Las autoridades de la UNT y del Ministerio de Educación de la provincia también quedaron en evidencia. Con las declaraciones de rigor intentaron quitarse un peso de encima sin pensar que una dolorosa verdad saldría a la luz. La pelea donde murió Matías no fue aislada. Fue el epílogo de unos 10 días complicados con dos incidentes que no fueron denunciados en la Policía. ¿Estaban al tanto los responsables del Gymnasium de lo acontecido durante su semana? Si fue así, ¿por qué no actuaron antes? Y si no fue así, ¿por qué los chicos o los adultos (directivos, docentes o padres que deben vigilarlos) no lo dijeron?
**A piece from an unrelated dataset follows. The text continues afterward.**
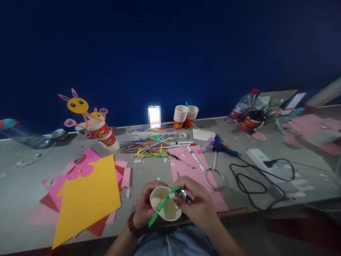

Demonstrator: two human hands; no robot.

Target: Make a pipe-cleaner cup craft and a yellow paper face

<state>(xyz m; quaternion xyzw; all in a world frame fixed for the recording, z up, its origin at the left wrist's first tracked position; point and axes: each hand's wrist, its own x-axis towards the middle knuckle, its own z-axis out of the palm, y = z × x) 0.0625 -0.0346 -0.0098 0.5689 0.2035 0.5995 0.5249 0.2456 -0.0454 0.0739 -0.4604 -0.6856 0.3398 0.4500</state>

La semana de ese establecimiento no es una más: es la que inaugura los festejos de todos los colegios. Por supuesto que la fila de los que piden que se las suspenda es cada vez más larga. Prohibirlas será un error. Es la manera más simple de no hacerse cargo del problema. El ministro de Educación Juan Pablo Lichtmajer, “gymna” de pura cepa, deberá navegar en aguas turbulentas por este tema. El colega Federico Türpe, en una charla informal, dijo que ahora el ministro deberá cumplir un papel similar al de cualquier presidente de la AFA que busca frenar la violencia en los estadios.

No es una tarea sencilla por la simple razón de que no hay soluciones mágicas. Sí se debe trabajar mucho. Familias, educadores y Estados deben jugar para el mismo equipo. Poner límites. Ser firmes con aquellos que violan las normas más elementales de convivencia. Aquí no hay medias tintas. El futuro de nuestra sociedad está en la formación de esos jóvenes.